Also, as mentioned during the last call, we added Signify Bioactive to our family of bioactive glass-based bone graft substitutes. Bioglass has been shown to recruit and signal osteoblasts that promote bone formation. Signify also provides an osteo-conductive matrix for newborn growth. Our intensified efforts in the biologics space are beginning to yield returns and we are continuing to work in this arena to further strengthen our position.

I believe our long-term prospects as a leading innovator and share-taker will continue for the foreseeable future.

In summary, we have confidence in our ability to execute on our long-term growth strategy by bringing new products to the market, continuing to expand our sales territories both in the U.S. and international markets, while maintaining a steadfast focus on profitability and cash flow.

We will be happy to take questions.

Question-and-Answer Session

Operator

[Operator Instructions]

And our first question comes from the line of William Plovanik with Canaccord Genuity.

William Plovanik – Canaccord Genuity

Great, thanks. Good evening. Can you hear me okay?

Dave Demski

Yes, Bill.

William Plovanik – Canaccord Genuity

Thank you. So the question I have, it's multi-parted, but it really is all going to stem from the distributor change, and as you think about this, the first piece of this is, how much of the change in guidance is a function of the change in the distributor versus the pricing? And then I have a follow-up based on that.

Dave Demski

We're really not prepared to talk about those details, Bill, in terms of the guidance or the components of guidance.

William Plovanik – Canaccord Genuity

Okay. The follow-up to that is, when would you expect the, obviously if you take out the distributor, don't renew a contract, you're putting direct distribution into that channel. When would you expect the new distribution that's being put into place to start gaining traction?

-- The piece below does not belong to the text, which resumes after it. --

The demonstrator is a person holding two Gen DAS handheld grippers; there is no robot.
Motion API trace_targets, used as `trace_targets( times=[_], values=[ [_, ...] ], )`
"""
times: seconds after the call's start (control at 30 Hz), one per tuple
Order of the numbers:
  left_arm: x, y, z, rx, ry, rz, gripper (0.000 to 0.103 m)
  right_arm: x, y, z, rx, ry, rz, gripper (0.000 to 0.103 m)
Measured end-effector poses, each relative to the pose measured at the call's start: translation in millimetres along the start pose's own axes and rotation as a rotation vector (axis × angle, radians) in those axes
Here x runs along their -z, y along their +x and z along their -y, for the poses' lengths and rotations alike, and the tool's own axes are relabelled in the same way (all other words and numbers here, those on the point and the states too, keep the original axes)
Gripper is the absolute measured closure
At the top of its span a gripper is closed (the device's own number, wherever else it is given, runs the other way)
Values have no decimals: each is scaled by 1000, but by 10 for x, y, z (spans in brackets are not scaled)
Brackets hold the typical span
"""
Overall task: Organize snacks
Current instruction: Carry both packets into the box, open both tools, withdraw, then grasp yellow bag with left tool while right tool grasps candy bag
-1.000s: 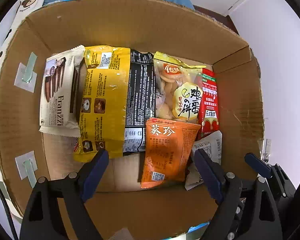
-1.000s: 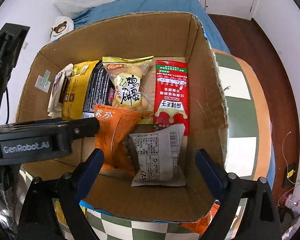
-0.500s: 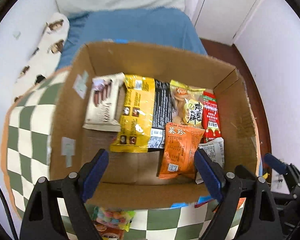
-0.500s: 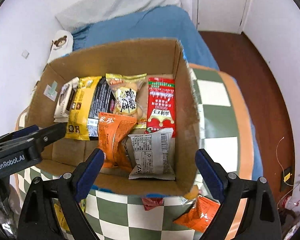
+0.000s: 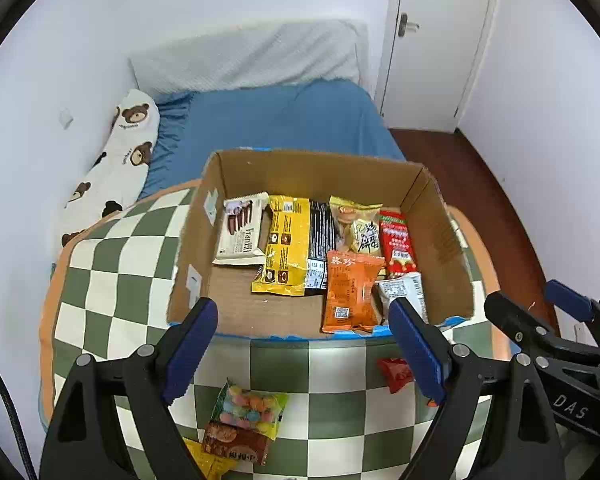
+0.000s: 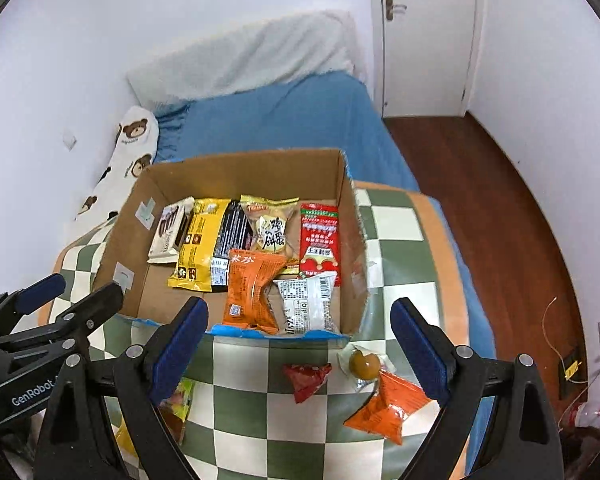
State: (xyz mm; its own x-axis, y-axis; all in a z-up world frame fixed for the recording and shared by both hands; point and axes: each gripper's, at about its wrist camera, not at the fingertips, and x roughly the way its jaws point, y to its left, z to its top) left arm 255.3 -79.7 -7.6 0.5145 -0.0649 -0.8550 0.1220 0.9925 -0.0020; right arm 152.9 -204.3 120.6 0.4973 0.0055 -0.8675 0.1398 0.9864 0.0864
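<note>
An open cardboard box (image 5: 440,232) (image 6: 352,248) stands on a green-and-white checked cloth (image 5: 120,312) (image 6: 260,420). Inside lie several snack packets: a white wafer pack (image 5: 242,234), a yellow-black bag (image 5: 288,244), an orange pack (image 5: 350,290) (image 6: 248,286), a red pack (image 5: 396,242) and a white wrapper (image 6: 308,306). In front of the box lie a candy bag (image 5: 252,408), a brown packet (image 5: 236,442), a small red packet (image 6: 306,376), an orange packet (image 6: 392,406) and a round brown sweet (image 6: 364,364). My left gripper (image 5: 304,352) and right gripper (image 6: 300,350) hang open and empty above the box's near edge.
A bed with a blue sheet (image 5: 284,120) and a bear-print pillow (image 5: 120,152) lies behind the box. A white door (image 5: 436,40) and wooden floor (image 6: 500,208) are at the right. Loose wires and a wall socket (image 6: 572,368) sit by the far right wall.
Both grippers have risen and drawn back from inside the box, so the whole box, the cloth and the loose packets in front now show. Both stayed open and empty.
</note>
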Motion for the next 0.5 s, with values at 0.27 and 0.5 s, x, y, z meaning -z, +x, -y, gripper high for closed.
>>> trace_targets(
  times=[0.27, 0.5],
  values=[
    [278, -248, -311, -29, -49, 0, 16, 297, -242, -73, -88, 51, -23, 6],
    [882, 25, -1019, -185, -114, -146, 16, 960, 399, -299, -264, 127, -260, 11]
  ],
)
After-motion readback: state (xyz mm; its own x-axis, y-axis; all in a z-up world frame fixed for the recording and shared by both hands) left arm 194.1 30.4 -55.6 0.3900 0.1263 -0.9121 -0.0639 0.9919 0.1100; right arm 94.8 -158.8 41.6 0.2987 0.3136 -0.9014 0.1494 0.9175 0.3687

So, when, you know, obviously you're guiding something like 5% to 6% growth in the back half of the year. I would assume that, as that new distribution, that territory comes up, and your other -- the reps you added last year which are now rolling off of non-competes, that as we think about at some point in the future, is it Q4, Q1, when do we start to see the growth rate reaccelerate again?

Dave Demski

Well, we'll just isolate your question to the loss of the distributor. We'll start seeing some sales immediately. I mean there are steps happening in the market right now. We are maintaining some of the business. We'd lost a significant amount of it. But to get back to the levels that it was, I mean that will take at least a year to work through that cycle, and probably more.

Does that help you from that standpoint?

William Plovanik – Canaccord Genuity

It does. And then again on those new reps, just if there's any quantification for the reps you hired last year and the ramp. I mean how should we think about when they really start contributing to the numbers?

Dave Demski

It varies over time and by each territory, but as we track them, we're satisfied with the progress of the recruits that we've made in the last 18 to 24 months. They typically have non-compete, so you don't see as big of an impact in that first 12 months. There's somewhat of a vacuum effect, if you will, when we take them out of their territory, where there's -- their business becomes up for grabs many times, so we're able to capture that. But they're not able to be part of that process. So when they come off their non-competes in month 13, they're able to go back in there, and that's where we see a more accelerated ramp in that next one -- in that next year.

It can take them a while to reestablish relationships, and things happen while they're gone. So it's hard to say certainly how that's gone the curve, but we really see a ramp in the second year.

Richard Baron

Consistent with the way that we've described it, the bolus of those reps occurred late in Q2, very late in Q2 of last year, through the end of the year. And we've indicated that the timing of that increase happens within that second year and by the end of the second year. So we've always put a timeframe on it in the 18 months timeframe. So hopefully that's helpful.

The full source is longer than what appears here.